Some survey highlights include:

  • More email will be sent this year—24% plan to send an average of more than one email daily.
  • 40% say coding for email is overwhelmingly the #1 pre-deployment problem
  • 69% spend 1-5 hours creating or developing each email campaign.
  • 72% will spend more time creating emails in 2016
  • 87% of the marketers plan to spend more money on email marketing this year.
  • The increase in their email marketing budgets will most likely be spent on technology and tools (60%), with list growth (38%), development (38%) and design (33%) factoring in, as
  • Tools that can “fix” code for you was rated the number one thing that would help the email production workflow (40%), followed by a more streamlined testing system (25%) and then project management tools tailored for email (22%).
  • Expected trends in 2016 are:
    • Interactive features (28%)
    • Contextual relevance (20%)
    • Fluid hybrid design (19%)
    • Personalization (19%)
  • 57% use responsive templates; 8% use fluid hybrid design.
  • Respondents expect to use the following in their 2016 email campaigns:
    • Dynamic content elements (other) (53%)
    • Merge tags for personalization (46%)
    • HTML 5 video (23%)
    • CSS navigation (27%)
    • Predictive content technology (26%)
    • In email advertising (23%)
    • Carousel hero images (20%)
    • Live social media feeds (18%)
  • 88% of marketers aren’t currently using predictive intelligence in their email campaigns, but 77% are interested in implementing this technology in
  • Improving email content (32%) and providing contextually relevant email experiences (34%) were cited almost equally as marketers’ #1 goals for email marketing.
  • While marketers say they track conversions or business metrics related to email campaigns (73%), most don’t know an exact number, but believe that email positively influences ROI (52%).


12. Delivery Made Easy

Need to get something unusual delivered? “Roadie has become the single, best way to send hard-to-transport items,” says Marc Gorlin, the company’s founder and CEO.

Roadie delivers oversized, heavy or awkwardly shaped items, which can save you time and money.
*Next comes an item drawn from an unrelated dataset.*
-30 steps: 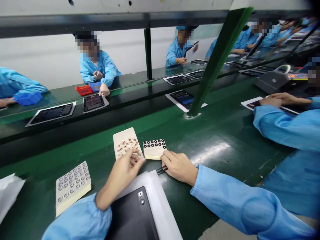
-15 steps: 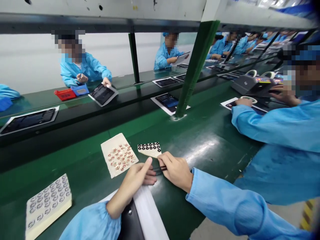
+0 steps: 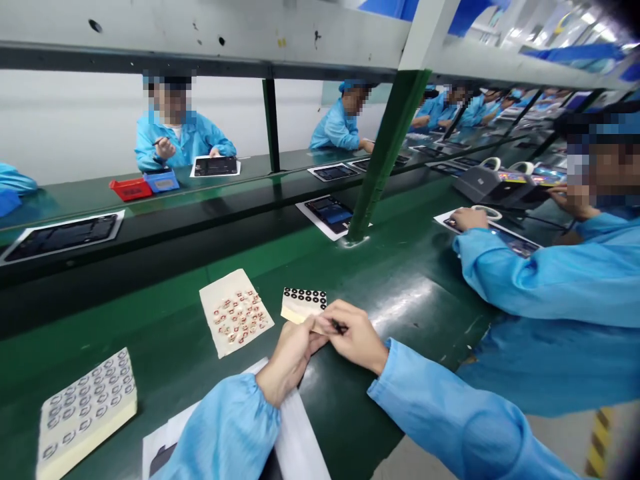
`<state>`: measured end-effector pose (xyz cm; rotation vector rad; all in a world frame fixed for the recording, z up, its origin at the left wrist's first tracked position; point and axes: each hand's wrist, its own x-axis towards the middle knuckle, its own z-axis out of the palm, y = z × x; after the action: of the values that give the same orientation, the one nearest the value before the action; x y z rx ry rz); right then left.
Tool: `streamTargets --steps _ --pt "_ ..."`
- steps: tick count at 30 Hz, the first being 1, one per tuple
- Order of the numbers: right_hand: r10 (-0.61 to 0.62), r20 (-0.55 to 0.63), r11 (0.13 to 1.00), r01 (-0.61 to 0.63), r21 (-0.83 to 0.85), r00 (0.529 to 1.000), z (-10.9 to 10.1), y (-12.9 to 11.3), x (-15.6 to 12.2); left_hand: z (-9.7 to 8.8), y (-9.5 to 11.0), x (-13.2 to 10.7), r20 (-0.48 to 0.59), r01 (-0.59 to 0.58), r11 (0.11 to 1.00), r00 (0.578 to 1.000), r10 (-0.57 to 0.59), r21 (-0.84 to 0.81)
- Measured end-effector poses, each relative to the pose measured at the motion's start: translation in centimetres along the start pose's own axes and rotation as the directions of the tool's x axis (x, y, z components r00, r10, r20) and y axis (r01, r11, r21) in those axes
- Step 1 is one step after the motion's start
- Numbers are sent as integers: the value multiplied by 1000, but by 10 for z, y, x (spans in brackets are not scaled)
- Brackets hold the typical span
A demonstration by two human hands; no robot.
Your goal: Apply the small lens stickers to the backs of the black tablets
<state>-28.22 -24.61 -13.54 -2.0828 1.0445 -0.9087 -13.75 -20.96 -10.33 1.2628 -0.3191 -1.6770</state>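
A small cream sticker sheet point(image 3: 303, 307) with rows of black rings lies on the bench in front of both hands. My left hand point(image 3: 293, 353) is closed at its near edge, thumb against fingers; the exact contact is partly hidden. My right hand point(image 3: 357, 337) is closed around dark tweezers point(image 3: 340, 327), with its fingertips meeting those of my left hand at the sheet's near right corner. Left of them lies a cream sheet point(image 3: 216, 300) covered with small red-marked pieces. Under my left forearm are a white sheet point(image 3: 303, 433) and a dark panel, mostly covered by the sleeve.
A thick pad of grey-printed labels point(image 3: 87, 413) stands at the front left. A green post point(image 3: 387, 153) rises from the bench. Beyond it are panels on white sheets point(image 3: 63, 237) and red point(image 3: 131, 189) and blue bins. A co-worker's sleeve point(image 3: 545, 273) is close on the right.
My left hand has moved right and forward, its open fingers closing at the sticker sheet beside my right hand. The ring sheet has shifted slightly right. The co-worker opposite has laid a panel down.
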Motion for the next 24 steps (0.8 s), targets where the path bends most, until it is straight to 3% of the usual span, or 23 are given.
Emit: streamTargets --steps 3,7,13,16,18,20,22,24 --pt "190 -1 980 -190 51 982 -11 12 12 3 -2 3 -20 22 1000 1000 -21 6" --pt "287 88 951 -294 90 954 -18 24 20 2 -1 2 -1 61 997 998 -62 47" --pt "432 286 826 -503 255 855 -29 31 26 2 2 -4 47 115 986 992 -121 119" --pt "486 293 787 -558 264 823 -33 35 32 3 2 -6 50 114 984 991 -122 141" --pt "528 173 788 -555 267 832 -34 39 36 6 -1 -5 41 109 983 992 -116 147" --pt "542 -59 817 -509 273 839 -35 43 41 12 -4 -3 35 104 982 993 -111 155" --pt "501 -292 861 -435 263 815 -38 42 41 18 -6 -5 56 96 981 993 -107 167" --pt "433 -413 901 -366 234 801 -39 34 34 17 -5 -16 104 89 978 989 -109 187"
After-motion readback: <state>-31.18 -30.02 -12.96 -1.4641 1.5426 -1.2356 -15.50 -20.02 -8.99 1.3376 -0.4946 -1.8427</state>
You can use Roadie’s web, iOS or Android app to get a free estimate, set up a Gig, and get your items on the road, with protection up to $10,000 provided by UPS Capital®,

The company utilizes excess capacity in vehicles already on the road, rewarding drivers for delivering items on trips they are already taking.

Since launching in January 2015, the Roadie app has been downloaded by more than 250,000 people nationwide.  The Roadie app is available for download in the App Store, Google Play store and at its website.